By Monday morning, the storm was gone, but the school felt stranger than ever.
Gabriel walked through the corridor, backpack slung low, eyes darting from door to door. He didn't need a list to know who was missing. The silence told him.
Three more desks were empty.
Three more names whispered in corners.
Shoes had been found at the edge of the football field, soaked and blood-stained. A cracked mirror in the girls' bathroom carried black scrawls in Latin: "Finis incipit in silentio."
— The end begins in silence.
The police had set up a token presence at the gates, but everyone knew it meant nothing. They came late, left early, and never answered questions.
Class dragged on in fragments. Teachers snapped at shadows, their nerves stretched thin. During Maths class. one of them broke down altogether. Mr. Clare, normally precise and stiff, slammed his books shut and cried out, "Somebody knows! You can't all sit here quiet while your friends vanish!" His voice cracked, and he turned away, trembling.
The class sat in suffocating silence. All eyes slid toward Gemma.
She sat in her usual place, motionless, expression unreadable. Not even a blink betrayed her.

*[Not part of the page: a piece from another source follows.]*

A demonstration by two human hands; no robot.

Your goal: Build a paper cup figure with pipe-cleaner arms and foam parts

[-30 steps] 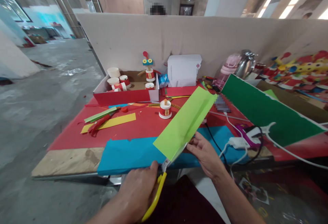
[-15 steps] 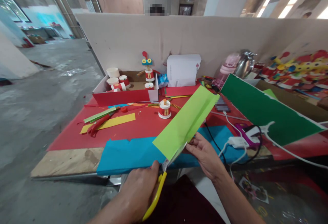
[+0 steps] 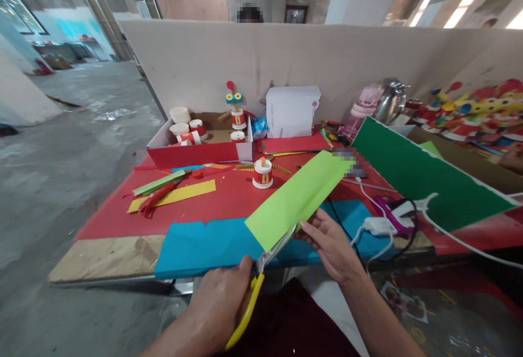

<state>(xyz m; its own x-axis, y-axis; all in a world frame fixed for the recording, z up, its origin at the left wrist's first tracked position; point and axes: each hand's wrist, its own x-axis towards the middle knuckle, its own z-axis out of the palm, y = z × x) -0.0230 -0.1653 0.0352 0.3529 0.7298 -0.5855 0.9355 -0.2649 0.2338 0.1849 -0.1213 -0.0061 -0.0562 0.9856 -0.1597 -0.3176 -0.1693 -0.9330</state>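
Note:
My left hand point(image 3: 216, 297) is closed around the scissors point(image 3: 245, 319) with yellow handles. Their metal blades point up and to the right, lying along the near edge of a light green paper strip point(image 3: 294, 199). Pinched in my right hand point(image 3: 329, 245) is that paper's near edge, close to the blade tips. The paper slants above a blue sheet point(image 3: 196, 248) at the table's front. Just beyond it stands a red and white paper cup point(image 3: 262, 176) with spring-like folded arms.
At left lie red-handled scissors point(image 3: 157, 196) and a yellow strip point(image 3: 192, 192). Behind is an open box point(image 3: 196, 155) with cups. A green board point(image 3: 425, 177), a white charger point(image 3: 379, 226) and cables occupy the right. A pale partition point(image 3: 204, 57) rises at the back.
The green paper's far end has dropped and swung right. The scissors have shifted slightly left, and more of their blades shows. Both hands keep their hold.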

A ripple went through the room—fear, disgust, something close to awe.
A boy muttered too loudly, "It's her. She's the reason."
A girl near the back whispered, "No—she's the answer."
The air turned ugly. Gabriel clenched his jaw, fists curling under his desk. He wanted to shout at them all, but he knew it wouldn't matter. The whispers had already found her.
Even Miss Aveline, standing at the front with chalk in her hand, faltered. Her sharp tongue—always quick to slice Gemma apart—didn't rise today. Her hand shook once before she dropped the chalk and dismissed the class early.
Gabriel lingered, watching his sister pack her books with the same measured calm. She gave no sign she'd heard a word. But as she walked out, he noticed something—her hand brushing briefly against the cracked window frame near the door.
Scratched into the wood, almost too faint to see, were the words:
"She remembers."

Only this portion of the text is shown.